Good News: MarinHealth Medical Center’s Trauma Center Receives Level III Reverification

ACOS Trauma Center Verification

It’s official! We’re thrilled to announce that the MarinHealth Emergency Department has been reverified as a Level III Trauma Center by the American College of Surgeons (ACS)’ Committee on Trauma. The verification program confirms once again that our Trauma Center has demonstrated our commitment to providing the highest-quality trauma care.

“This achievement recognizes our Trauma Center’s dedication to providing optimal care for injured patients as MarinHealth continues to provide Marin residents with life-saving emergency care close to their homes,” said Andrew Apolinarski, RN, Chief Nursing Officer at MarinHealth Medical Center.

Designation as a Level III Trauma Center means community members have 24/7 access to a complete team that includes board-certified emergency and trauma physicians, other specialists, nurse practitioners, nursing staff, physician assistants, emergency technicians and support staff.
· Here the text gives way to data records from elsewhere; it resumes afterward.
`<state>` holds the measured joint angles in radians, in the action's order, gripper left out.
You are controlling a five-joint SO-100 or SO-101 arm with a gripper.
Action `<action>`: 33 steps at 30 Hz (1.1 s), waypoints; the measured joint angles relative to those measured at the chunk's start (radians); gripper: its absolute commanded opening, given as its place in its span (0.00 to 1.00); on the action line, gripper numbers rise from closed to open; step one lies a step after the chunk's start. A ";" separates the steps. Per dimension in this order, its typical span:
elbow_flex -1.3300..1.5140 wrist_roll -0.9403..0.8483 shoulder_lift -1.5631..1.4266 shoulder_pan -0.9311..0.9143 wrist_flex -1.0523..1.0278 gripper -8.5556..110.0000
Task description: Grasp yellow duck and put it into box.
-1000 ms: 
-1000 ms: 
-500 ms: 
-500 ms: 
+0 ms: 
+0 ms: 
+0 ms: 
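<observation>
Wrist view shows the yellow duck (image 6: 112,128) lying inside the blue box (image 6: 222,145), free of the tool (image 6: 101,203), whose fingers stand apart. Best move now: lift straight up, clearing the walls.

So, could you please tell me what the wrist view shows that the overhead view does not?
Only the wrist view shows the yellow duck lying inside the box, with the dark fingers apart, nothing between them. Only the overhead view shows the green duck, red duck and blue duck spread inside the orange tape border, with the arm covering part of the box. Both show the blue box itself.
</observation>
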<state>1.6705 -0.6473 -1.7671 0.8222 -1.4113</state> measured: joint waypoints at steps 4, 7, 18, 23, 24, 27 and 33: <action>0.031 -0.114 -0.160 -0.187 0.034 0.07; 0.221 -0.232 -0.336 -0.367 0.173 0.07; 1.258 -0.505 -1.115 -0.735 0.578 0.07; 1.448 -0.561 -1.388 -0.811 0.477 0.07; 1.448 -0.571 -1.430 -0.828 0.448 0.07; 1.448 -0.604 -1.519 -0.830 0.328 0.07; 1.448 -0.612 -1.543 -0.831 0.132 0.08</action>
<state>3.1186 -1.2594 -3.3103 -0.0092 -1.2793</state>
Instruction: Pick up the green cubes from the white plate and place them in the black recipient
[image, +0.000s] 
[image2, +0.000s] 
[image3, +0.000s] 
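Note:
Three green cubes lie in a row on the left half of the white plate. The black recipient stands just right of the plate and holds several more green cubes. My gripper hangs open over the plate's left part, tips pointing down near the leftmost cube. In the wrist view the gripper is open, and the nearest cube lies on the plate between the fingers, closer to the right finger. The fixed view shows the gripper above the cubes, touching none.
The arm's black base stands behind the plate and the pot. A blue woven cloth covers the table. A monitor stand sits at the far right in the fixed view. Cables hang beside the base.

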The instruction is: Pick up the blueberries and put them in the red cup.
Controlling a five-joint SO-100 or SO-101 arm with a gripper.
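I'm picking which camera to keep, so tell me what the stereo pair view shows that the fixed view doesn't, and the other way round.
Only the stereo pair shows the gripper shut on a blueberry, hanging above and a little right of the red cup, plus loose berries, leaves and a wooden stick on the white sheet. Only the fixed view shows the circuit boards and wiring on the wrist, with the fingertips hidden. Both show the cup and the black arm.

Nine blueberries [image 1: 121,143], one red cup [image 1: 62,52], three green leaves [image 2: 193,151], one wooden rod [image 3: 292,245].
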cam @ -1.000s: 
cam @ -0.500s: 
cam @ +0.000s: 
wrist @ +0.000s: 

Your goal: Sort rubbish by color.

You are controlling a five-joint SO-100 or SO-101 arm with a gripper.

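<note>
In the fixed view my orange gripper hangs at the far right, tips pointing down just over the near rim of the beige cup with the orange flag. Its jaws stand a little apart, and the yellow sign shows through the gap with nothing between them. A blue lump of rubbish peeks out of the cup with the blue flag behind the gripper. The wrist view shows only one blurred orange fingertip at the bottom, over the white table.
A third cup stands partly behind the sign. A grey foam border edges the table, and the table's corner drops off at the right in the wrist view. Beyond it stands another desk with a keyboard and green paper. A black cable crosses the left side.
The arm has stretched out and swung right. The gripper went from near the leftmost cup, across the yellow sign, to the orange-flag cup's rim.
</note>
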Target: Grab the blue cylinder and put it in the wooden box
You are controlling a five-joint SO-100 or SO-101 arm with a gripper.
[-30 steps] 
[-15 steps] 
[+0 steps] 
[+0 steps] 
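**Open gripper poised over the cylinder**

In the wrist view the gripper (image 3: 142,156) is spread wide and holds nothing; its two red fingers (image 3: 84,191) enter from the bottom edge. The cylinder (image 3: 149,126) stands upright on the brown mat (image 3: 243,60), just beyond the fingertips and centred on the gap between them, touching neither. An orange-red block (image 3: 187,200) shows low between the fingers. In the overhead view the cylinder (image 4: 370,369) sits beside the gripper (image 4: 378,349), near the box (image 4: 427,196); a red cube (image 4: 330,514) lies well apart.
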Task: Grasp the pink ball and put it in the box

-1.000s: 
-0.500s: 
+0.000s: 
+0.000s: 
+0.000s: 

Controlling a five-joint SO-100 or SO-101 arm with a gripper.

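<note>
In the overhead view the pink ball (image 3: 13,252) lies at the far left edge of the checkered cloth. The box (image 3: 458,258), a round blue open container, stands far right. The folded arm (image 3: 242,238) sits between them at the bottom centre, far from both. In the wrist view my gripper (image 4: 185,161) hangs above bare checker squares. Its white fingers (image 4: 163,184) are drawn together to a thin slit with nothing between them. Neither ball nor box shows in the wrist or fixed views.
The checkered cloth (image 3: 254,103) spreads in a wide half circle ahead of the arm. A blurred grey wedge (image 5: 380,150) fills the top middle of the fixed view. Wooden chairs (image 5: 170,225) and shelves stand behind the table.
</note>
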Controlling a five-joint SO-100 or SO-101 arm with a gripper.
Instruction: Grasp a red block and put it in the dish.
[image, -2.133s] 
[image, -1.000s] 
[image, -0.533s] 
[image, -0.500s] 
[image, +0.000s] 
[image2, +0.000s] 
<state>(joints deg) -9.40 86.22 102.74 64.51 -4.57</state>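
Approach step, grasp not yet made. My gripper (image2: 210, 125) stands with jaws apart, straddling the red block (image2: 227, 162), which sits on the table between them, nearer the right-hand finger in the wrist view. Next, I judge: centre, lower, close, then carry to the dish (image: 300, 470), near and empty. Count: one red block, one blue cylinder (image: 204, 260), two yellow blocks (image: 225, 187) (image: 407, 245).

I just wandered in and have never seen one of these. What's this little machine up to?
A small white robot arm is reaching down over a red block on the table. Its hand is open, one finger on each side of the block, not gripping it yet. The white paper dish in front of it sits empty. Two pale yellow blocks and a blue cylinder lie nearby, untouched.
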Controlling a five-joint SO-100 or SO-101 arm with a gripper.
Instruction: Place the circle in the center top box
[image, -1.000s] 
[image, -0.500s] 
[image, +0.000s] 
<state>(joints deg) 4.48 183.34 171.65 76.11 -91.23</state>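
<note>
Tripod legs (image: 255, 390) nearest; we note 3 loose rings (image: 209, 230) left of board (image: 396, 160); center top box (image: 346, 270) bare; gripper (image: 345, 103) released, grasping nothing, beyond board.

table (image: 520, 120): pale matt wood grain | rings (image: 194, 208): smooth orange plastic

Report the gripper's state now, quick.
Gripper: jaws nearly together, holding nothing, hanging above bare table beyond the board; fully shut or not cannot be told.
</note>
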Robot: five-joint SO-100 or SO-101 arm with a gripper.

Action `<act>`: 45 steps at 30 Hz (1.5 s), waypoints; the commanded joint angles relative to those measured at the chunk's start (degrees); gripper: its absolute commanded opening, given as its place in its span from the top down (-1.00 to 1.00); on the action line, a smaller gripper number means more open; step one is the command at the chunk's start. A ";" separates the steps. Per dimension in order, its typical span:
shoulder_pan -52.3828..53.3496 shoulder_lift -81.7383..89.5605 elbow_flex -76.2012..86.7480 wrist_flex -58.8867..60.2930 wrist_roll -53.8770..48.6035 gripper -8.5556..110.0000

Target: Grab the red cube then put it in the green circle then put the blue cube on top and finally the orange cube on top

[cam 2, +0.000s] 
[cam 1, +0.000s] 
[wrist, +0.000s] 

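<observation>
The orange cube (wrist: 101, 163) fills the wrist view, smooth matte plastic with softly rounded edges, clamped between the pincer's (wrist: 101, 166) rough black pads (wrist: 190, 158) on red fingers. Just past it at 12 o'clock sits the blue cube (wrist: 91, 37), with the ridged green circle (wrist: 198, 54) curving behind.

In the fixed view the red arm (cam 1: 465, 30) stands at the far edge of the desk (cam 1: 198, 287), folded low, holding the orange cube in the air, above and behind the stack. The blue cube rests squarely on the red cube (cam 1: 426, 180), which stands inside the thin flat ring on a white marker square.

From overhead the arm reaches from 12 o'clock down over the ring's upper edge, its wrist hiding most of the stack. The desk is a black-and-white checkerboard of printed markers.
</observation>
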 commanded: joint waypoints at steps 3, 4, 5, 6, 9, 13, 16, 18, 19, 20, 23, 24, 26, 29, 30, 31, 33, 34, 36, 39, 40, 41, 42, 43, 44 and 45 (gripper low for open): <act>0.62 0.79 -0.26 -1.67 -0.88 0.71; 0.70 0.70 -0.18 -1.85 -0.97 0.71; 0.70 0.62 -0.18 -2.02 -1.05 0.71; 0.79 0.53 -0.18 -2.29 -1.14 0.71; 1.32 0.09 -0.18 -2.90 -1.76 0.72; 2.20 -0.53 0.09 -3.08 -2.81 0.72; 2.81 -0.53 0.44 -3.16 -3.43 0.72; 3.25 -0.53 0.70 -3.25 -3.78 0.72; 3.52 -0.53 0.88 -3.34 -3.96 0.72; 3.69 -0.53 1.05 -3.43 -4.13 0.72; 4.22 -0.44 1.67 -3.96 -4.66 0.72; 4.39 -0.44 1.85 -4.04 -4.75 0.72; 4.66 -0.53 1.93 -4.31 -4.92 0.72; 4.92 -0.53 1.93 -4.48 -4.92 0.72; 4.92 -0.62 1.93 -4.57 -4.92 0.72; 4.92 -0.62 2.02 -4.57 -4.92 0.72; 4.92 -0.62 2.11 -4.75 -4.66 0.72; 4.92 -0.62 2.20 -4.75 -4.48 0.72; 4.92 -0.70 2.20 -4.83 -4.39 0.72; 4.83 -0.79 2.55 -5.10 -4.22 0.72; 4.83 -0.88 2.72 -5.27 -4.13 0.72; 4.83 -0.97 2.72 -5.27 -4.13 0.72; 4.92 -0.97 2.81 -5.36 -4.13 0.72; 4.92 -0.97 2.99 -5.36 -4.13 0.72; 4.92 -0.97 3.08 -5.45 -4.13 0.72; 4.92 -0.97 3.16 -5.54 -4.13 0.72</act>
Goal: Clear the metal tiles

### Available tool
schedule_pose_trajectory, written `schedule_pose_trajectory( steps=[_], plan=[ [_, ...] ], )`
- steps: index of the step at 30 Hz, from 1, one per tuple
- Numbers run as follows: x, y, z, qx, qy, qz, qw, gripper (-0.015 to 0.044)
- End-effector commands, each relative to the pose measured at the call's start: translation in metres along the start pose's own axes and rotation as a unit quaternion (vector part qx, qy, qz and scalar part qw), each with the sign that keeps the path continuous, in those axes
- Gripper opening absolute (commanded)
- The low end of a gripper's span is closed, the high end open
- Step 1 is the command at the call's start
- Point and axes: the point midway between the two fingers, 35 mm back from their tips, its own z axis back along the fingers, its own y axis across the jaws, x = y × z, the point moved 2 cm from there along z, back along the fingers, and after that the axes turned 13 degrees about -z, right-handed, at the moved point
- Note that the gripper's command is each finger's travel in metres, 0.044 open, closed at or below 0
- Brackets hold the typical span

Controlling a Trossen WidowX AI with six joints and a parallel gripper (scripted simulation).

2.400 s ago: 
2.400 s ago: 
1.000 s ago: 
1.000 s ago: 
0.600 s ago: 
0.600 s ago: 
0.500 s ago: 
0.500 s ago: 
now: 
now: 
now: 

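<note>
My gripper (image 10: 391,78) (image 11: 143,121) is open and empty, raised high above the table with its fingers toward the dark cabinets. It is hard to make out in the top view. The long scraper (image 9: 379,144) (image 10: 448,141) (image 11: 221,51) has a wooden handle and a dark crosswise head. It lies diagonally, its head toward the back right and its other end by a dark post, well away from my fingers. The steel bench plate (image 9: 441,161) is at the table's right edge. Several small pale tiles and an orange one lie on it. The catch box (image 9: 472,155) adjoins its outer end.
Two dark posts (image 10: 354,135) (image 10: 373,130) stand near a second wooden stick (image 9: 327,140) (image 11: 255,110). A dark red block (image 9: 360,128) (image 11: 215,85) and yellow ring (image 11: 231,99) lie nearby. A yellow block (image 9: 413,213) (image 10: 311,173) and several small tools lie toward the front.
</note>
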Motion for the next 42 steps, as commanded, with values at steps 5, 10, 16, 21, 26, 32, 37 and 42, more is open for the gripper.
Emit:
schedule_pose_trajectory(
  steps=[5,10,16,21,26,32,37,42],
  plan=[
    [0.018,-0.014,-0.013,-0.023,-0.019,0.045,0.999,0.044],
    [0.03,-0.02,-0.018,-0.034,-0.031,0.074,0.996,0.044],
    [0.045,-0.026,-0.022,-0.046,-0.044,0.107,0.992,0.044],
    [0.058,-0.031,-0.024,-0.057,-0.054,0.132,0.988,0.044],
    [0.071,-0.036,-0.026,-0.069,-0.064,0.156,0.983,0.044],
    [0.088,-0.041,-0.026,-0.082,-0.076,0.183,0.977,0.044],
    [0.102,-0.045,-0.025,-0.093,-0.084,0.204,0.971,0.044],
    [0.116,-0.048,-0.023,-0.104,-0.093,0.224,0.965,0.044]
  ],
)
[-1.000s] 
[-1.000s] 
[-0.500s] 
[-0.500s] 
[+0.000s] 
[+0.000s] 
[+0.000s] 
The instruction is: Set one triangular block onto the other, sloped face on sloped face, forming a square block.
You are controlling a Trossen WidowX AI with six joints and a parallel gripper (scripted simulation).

In addition to the critical services provided by its Level III Trauma Center, the Emergency Department at MarinHealth Medical Center offers comprehensive services, including life-saving care for major injuries, emergency spine and brain surgery, award-winning care for heart attack and stroke, and an “Ouchless ED” that incorporates child-friendly protocols to help reduce the anxiety and pain for those children who visit the Emergency Department.